Work instruction.
Reproduce, exactly and in full, only the lines below from the one containing "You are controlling" through the one containing "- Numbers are".

Top of Information given

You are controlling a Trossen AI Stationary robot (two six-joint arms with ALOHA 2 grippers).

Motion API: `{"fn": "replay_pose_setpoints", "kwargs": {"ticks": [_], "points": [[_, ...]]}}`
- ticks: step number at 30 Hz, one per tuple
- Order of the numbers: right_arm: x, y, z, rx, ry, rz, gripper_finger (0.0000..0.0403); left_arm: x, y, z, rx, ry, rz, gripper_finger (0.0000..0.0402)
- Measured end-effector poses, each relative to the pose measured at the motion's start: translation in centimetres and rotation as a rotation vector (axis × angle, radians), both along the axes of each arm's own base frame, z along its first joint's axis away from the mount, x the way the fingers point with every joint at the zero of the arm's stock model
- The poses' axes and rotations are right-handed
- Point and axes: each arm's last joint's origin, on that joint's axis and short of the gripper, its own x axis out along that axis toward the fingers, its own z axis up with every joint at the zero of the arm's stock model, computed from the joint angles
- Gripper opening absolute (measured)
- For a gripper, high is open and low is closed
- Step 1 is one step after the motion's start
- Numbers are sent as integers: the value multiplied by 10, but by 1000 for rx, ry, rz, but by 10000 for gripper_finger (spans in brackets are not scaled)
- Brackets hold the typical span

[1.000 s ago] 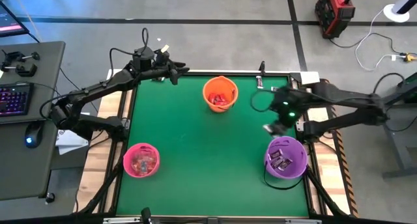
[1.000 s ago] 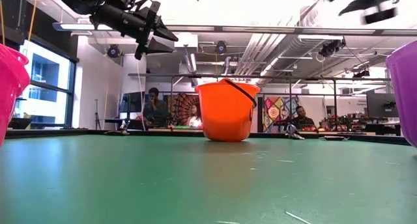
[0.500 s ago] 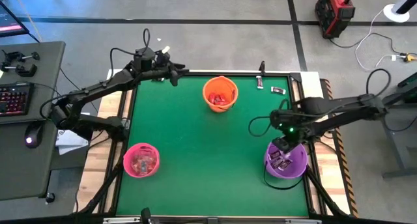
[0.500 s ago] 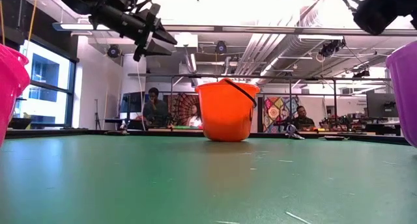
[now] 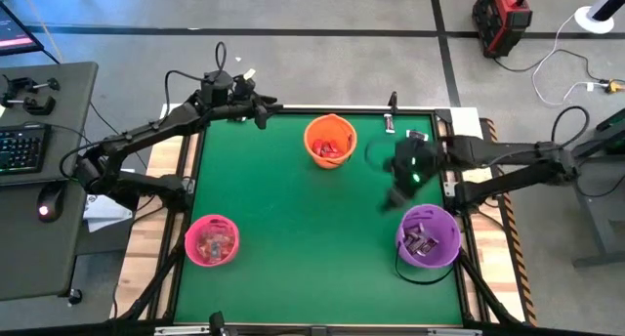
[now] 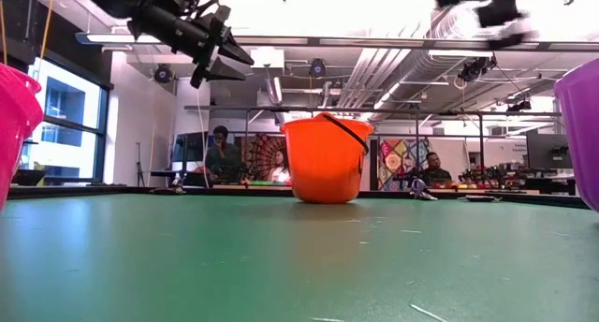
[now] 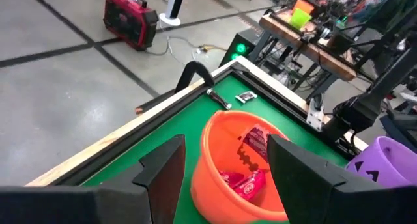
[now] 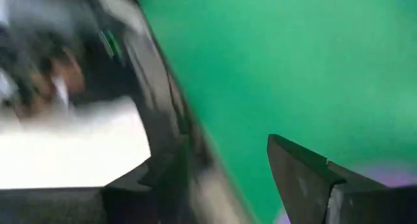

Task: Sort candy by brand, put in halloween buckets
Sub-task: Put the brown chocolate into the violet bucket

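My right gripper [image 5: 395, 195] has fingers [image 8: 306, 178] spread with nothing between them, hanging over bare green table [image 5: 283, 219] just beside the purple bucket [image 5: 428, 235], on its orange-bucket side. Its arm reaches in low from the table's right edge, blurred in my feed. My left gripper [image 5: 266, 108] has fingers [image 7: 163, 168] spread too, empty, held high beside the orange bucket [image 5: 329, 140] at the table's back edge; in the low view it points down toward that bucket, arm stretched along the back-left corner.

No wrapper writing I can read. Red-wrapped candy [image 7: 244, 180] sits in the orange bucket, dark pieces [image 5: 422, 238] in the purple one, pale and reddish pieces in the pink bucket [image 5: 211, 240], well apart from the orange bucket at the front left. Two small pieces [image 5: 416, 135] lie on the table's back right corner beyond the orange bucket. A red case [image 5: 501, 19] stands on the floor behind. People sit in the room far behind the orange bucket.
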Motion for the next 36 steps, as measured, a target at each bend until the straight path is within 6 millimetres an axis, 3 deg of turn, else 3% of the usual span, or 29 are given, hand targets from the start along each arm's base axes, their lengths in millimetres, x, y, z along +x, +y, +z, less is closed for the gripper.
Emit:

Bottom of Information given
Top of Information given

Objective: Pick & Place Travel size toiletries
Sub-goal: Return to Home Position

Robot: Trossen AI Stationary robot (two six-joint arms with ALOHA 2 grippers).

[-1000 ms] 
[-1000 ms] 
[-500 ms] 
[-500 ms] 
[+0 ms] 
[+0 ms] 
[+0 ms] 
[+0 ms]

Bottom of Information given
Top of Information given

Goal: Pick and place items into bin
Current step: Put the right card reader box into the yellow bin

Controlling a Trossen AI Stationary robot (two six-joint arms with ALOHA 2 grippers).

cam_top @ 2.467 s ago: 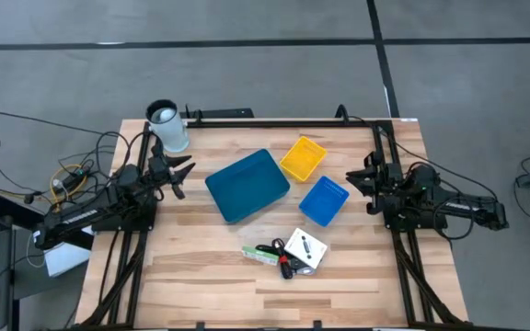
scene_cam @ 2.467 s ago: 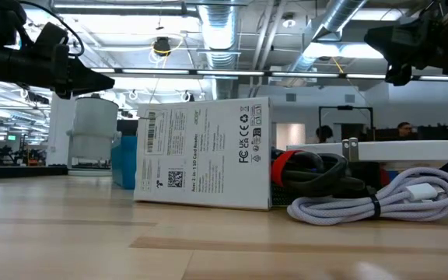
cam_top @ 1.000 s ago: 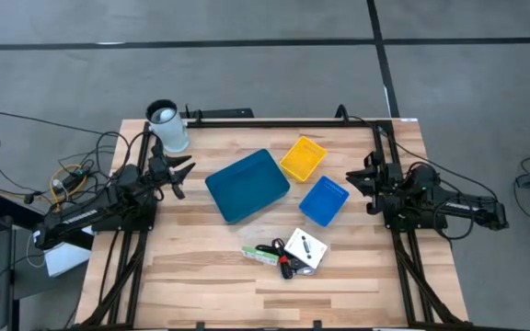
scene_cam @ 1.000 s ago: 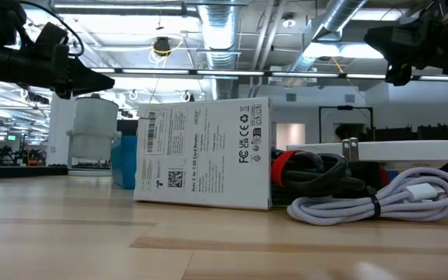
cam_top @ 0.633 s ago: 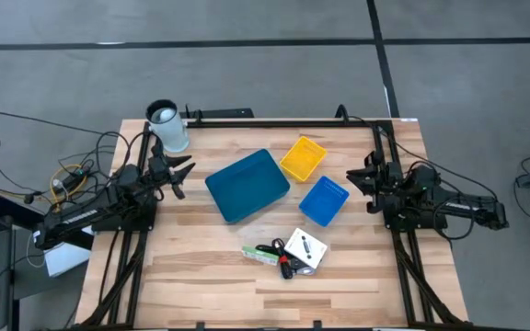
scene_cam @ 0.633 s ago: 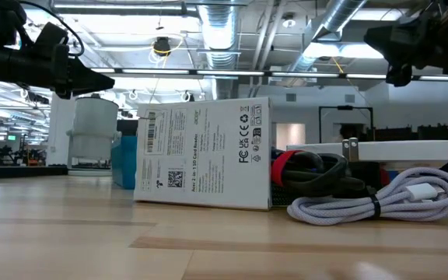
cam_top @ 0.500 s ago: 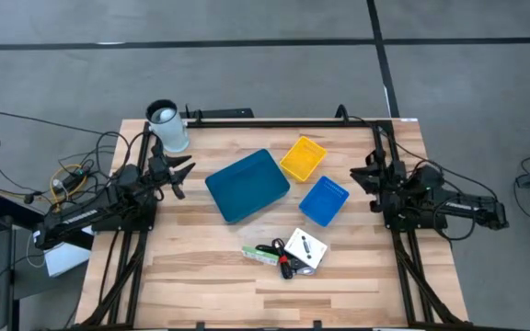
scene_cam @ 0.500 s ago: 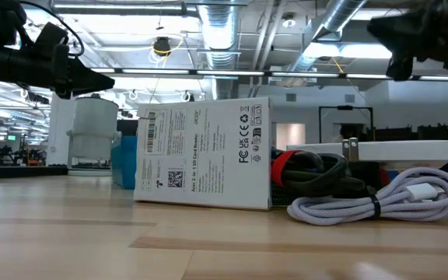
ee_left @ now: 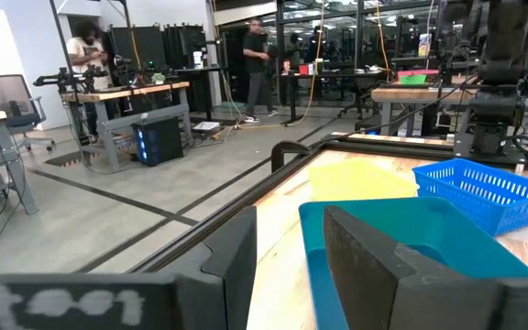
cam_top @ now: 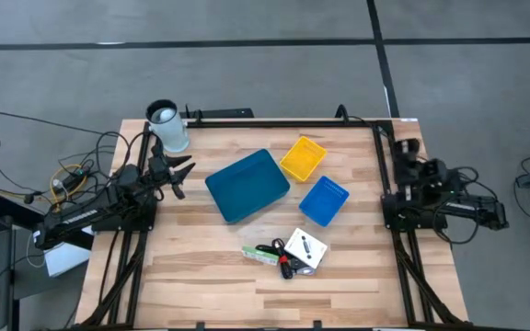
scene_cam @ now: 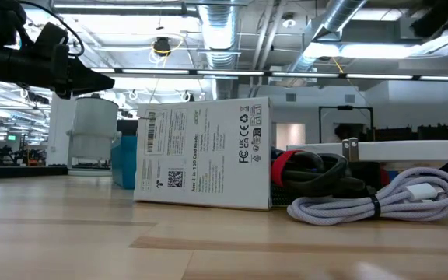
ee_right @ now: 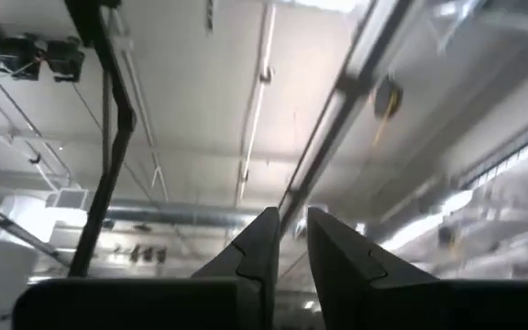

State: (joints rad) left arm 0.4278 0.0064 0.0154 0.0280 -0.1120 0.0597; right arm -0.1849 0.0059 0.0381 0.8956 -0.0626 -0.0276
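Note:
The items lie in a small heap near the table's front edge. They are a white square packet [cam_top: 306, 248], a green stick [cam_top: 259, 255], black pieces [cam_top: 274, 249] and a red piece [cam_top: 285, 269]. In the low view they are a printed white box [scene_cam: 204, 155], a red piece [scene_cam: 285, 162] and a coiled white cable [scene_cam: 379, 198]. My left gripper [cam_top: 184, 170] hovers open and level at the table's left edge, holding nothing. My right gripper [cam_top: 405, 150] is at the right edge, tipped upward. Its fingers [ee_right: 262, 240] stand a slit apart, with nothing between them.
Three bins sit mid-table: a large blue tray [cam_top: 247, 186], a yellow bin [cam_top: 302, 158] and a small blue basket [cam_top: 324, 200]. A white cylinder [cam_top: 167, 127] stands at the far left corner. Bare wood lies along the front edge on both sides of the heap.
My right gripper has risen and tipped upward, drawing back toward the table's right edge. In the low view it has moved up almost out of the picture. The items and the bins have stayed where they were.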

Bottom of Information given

Response.
You are controlling a Trossen AI Stationary robot (two six-joint arms with ALOHA 2 grippers).

Motion API: `{"fn": "replay_pose_setpoints", "kwargs": {"ticks": [_], "points": [[_, ...]]}}`
- ticks: step number at 30 Hz, one per tuple
- Order of the numbers: right_arm: x, y, z, rx, ry, rz, gripper_finger (0.0000..0.0403); left_arm: x, y, z, rx, ry, rz, gripper_finger (0.0000..0.0402)
- Measured end-effector poses, each relative to the pose measured at the motion's start: translation in centimetres and rotation as a rotation vector (axis × angle, radians), both along the axes of each arm's own base frame, z along its first joint's axis away from the mount, x the way the fingers point with every joint at the zero of the arm's stock model
- The poses' axes and rotations are right-handed
- Point and axes: each arm's last joint's origin, on that joint's axis and short of the gripper, its own x axis out along that axis toward the fingers, its own z axis up with every joint at the zero of the arm's stock model, computed from the joint angles
- Gripper opening absolute (measured)
- For a gripper, high is open and low is closed
- Step 1 is one step after the motion's start
- Numbers are sent as integers: the value multiplied by 10, but by 1000 for rx, ry, rz, but by 10000 for gripper_finger (spans in brackets are not scaled)

With this, the exercise is finished.